Data below:
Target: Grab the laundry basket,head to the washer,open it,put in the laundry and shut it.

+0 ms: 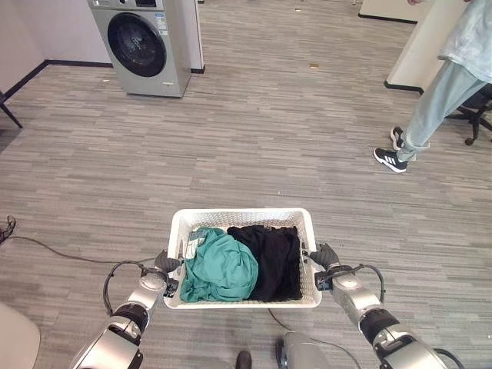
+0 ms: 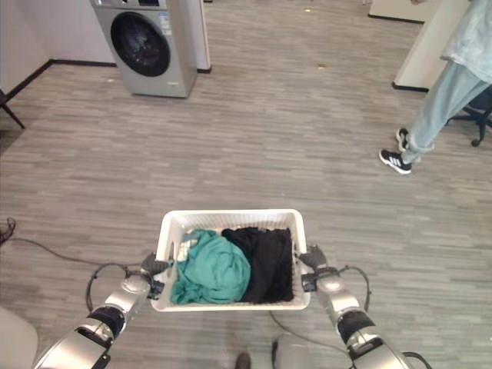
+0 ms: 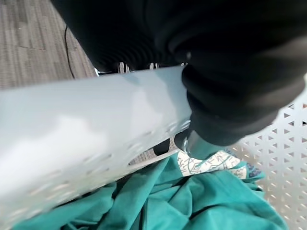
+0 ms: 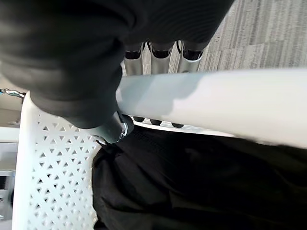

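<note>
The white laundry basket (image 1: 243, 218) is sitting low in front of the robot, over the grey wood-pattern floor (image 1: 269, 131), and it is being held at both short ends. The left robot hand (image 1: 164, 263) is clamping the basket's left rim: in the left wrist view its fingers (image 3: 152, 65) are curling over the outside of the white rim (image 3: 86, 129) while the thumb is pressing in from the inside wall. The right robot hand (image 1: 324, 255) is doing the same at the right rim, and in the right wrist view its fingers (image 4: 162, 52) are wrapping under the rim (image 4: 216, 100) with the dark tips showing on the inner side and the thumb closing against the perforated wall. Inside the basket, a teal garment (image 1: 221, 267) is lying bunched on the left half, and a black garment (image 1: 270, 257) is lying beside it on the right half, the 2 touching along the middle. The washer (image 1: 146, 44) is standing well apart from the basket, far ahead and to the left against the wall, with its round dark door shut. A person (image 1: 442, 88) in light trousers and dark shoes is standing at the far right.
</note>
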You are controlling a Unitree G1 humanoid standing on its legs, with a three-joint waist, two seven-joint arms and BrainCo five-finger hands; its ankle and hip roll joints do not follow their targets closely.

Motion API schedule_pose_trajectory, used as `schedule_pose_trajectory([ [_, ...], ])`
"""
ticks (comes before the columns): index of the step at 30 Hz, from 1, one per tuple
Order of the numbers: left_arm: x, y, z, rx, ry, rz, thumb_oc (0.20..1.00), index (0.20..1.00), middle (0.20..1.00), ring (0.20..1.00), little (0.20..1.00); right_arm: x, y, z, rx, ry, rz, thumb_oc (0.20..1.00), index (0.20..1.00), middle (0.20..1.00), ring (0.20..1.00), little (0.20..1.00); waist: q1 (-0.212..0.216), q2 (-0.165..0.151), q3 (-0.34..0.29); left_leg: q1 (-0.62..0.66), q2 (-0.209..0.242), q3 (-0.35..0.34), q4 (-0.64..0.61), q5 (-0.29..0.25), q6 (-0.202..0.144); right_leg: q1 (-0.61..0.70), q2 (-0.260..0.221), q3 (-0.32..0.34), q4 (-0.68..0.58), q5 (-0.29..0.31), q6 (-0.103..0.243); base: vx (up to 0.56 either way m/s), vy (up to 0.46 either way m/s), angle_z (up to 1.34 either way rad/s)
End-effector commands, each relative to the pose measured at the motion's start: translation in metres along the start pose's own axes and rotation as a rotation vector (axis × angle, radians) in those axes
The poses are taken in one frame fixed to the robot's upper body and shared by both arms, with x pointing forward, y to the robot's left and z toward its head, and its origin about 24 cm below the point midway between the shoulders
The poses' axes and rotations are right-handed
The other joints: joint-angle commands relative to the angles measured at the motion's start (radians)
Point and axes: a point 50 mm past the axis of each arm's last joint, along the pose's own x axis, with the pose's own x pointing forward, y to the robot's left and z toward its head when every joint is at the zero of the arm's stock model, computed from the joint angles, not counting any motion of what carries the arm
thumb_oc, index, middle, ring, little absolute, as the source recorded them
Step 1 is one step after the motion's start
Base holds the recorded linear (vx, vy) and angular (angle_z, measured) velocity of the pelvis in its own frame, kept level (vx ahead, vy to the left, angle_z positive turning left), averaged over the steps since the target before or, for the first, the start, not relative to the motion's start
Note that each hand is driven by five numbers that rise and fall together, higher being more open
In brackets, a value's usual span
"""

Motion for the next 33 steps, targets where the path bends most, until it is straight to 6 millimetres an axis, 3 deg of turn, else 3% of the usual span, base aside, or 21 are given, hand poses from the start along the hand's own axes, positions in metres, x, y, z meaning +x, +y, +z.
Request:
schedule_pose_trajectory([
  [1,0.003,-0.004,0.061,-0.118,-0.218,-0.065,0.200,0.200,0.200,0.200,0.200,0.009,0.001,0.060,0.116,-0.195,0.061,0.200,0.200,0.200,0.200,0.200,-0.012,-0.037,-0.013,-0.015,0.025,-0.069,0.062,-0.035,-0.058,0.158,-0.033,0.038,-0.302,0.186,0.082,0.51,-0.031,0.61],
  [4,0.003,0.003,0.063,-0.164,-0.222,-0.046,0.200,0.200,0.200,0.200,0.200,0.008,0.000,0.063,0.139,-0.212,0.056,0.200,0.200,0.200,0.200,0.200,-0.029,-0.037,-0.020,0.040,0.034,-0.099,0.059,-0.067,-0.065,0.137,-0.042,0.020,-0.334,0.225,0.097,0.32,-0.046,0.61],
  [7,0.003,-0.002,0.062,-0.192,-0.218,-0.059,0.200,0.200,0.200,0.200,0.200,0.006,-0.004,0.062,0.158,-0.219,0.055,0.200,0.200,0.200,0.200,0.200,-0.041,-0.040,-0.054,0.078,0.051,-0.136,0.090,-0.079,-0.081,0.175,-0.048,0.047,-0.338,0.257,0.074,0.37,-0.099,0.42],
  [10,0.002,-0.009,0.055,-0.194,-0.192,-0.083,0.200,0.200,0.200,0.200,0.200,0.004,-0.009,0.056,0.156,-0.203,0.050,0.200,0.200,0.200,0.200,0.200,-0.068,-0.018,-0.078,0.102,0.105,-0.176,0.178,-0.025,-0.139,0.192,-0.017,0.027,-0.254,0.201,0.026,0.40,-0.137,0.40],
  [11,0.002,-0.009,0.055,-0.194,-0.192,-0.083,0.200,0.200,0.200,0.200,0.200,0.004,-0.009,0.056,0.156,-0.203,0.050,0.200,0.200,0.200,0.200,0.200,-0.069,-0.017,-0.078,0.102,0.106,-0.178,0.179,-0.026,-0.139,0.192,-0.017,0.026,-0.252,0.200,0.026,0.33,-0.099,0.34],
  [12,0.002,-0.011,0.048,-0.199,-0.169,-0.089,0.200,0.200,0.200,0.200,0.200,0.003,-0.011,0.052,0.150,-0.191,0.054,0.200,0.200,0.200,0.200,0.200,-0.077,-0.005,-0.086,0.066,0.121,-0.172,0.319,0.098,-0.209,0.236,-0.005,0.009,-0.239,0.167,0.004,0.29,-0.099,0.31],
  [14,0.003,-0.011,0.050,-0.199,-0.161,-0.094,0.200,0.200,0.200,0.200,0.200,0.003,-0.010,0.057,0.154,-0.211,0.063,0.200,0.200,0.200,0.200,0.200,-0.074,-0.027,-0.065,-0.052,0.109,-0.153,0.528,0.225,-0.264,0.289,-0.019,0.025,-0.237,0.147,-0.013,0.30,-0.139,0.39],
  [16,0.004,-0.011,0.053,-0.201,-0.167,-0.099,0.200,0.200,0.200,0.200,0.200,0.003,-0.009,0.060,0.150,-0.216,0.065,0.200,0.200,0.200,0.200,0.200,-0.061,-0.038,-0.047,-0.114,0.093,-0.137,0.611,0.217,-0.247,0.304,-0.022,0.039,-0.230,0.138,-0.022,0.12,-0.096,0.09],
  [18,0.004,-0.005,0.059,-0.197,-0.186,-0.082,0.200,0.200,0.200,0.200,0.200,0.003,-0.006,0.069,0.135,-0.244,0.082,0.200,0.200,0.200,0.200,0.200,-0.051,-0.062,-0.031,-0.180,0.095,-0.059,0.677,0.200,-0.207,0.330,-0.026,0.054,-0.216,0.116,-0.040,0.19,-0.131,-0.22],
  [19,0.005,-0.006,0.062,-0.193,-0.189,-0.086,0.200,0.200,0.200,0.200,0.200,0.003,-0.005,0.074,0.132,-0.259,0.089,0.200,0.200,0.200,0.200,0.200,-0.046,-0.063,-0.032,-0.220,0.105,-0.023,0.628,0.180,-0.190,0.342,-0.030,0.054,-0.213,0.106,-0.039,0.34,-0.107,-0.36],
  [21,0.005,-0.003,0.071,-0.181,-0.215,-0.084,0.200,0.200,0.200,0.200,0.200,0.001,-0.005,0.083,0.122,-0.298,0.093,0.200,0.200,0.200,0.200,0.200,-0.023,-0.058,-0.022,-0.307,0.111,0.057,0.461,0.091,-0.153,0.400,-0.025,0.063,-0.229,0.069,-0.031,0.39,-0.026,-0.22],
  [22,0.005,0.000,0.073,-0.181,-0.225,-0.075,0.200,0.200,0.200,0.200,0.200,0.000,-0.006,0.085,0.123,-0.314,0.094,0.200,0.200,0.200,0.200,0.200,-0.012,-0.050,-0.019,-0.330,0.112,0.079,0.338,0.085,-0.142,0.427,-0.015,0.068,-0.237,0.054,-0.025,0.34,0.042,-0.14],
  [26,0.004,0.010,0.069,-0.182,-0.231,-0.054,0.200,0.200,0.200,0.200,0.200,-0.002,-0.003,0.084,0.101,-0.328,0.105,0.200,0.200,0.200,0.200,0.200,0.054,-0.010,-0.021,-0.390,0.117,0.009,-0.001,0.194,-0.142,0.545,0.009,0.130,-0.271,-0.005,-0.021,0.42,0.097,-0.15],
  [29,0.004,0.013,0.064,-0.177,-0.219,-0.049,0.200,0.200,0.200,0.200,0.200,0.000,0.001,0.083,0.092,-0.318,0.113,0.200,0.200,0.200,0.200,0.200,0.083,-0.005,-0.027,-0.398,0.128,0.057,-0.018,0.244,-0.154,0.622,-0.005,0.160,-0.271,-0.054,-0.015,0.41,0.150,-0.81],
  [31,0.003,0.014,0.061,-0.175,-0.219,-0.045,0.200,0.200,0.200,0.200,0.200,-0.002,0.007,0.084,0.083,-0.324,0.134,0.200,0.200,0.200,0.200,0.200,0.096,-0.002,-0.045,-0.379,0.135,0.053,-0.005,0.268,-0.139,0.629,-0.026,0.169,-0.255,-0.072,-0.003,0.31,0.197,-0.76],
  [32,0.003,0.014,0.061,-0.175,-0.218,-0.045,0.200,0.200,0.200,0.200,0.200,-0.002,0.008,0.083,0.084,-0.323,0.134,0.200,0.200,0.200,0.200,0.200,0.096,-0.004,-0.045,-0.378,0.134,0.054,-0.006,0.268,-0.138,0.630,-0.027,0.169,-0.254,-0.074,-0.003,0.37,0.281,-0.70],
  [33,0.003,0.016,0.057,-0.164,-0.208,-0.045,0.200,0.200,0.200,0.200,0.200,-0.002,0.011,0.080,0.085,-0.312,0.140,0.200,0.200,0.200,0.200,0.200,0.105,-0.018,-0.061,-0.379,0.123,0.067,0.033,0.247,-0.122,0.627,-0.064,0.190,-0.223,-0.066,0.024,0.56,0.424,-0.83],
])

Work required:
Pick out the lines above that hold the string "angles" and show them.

Solved exercise:
The other joints: joint-angle commands relative to the angles measured at the motion's start (radians)
Point and axes: a point 50 mm past the axis of each arm's last joint, along the pose's own x axis, with the pose's own x pointing forward, y to the robot's left and z toward its head when every joint is at the zero of the arm's stock model, computed from the joint angles, not counting any motion of what carries the arm

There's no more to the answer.